As a dendrite solidifies, latent heat is released creating temperature variations, and simultaneously some elements are partitioned more into either the liquid or solid phase. This compositional variation causes a discontinuity in the Seebeck coefficient, creating a potential across the interface resulting in thermoelectric currents between hot and cold regions. When solidification is subjected to an external magnetic field, these currents interact with it to create fluid motion. This phenomenon -named by the first researchers to observe it as Thermoelectric Magneto-hydrodynamics (TEMHD) - causes microscopic flow between dendrite arms and circulations around the dendrite. This flow can alter the dendrite shape, leading to further thermoelectric currents, and so on. Experimental evidence shows that external magnetic fields can lead to significant changes in microstructure, but so far a detailed analysis of how this occurs has not been conducted. Numerical simulations by the proposers have given some insight into the complex nature of the problem.
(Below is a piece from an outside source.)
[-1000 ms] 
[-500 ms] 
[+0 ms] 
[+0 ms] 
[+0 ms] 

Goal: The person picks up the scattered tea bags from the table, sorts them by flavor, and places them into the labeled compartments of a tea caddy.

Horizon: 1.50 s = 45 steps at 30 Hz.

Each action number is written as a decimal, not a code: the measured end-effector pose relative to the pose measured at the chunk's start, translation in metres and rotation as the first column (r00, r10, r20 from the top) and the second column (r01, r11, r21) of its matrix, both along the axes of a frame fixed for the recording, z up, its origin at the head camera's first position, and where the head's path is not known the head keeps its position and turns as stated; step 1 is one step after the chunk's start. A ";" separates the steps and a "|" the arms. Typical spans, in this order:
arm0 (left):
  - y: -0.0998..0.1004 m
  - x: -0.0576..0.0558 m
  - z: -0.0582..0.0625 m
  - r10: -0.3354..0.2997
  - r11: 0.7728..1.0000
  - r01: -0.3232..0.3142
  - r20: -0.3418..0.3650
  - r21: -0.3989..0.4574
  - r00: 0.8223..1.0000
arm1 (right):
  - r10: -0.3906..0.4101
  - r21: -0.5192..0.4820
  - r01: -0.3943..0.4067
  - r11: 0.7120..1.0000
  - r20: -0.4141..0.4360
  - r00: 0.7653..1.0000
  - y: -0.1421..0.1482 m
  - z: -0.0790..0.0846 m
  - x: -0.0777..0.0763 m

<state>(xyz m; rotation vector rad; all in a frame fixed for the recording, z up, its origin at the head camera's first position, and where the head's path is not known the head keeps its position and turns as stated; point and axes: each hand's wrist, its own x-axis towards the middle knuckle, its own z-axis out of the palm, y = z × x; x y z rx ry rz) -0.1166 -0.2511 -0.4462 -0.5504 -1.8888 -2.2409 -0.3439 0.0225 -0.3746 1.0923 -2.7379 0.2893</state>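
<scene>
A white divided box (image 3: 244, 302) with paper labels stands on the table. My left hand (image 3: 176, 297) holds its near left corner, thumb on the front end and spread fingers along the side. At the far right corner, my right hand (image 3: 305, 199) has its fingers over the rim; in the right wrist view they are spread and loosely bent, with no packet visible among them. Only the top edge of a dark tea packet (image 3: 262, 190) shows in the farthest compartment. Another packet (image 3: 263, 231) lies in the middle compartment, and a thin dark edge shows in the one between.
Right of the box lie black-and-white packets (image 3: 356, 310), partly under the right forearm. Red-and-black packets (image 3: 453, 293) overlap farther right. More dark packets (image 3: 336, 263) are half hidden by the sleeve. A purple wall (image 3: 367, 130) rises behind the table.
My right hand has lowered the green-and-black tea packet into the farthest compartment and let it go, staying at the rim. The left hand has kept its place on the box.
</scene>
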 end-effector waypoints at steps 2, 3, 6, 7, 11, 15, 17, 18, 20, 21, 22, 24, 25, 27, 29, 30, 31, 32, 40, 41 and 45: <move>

To harness this technique in real castings, systematic experimental and numerical studies are proposed. Real-time 3D observation of growing microstructure under various magnetic fields at Diamond light source will unequivocally prove our as yet only theoretical hypothesis. Numerical simulations are essential to design these experiments, optimising alloy and magnetic fields, maximising the impact on microstructure and hence properties. Key parameters (Seebeck coefficient, magnetic field and thermal gradient) will be examined through the use of a fully coupled 3D numerical model and experiments for a range of alloys.